WHAT NEEDS TO BE DONE
The full listing is to be written out again, unchanged.

DATA EXTRACT
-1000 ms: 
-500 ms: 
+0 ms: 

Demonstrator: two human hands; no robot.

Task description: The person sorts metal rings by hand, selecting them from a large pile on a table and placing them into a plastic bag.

ANSWER AREA
-1000 ms: 
-500 ms: 
+0 ms: 

Demonstrator: two human hands; no robot.

Task description: The person sorts metal rings by hand, selecting them from a large pile on a table and placing them into a plastic bag.

The response to the exercise has been completed.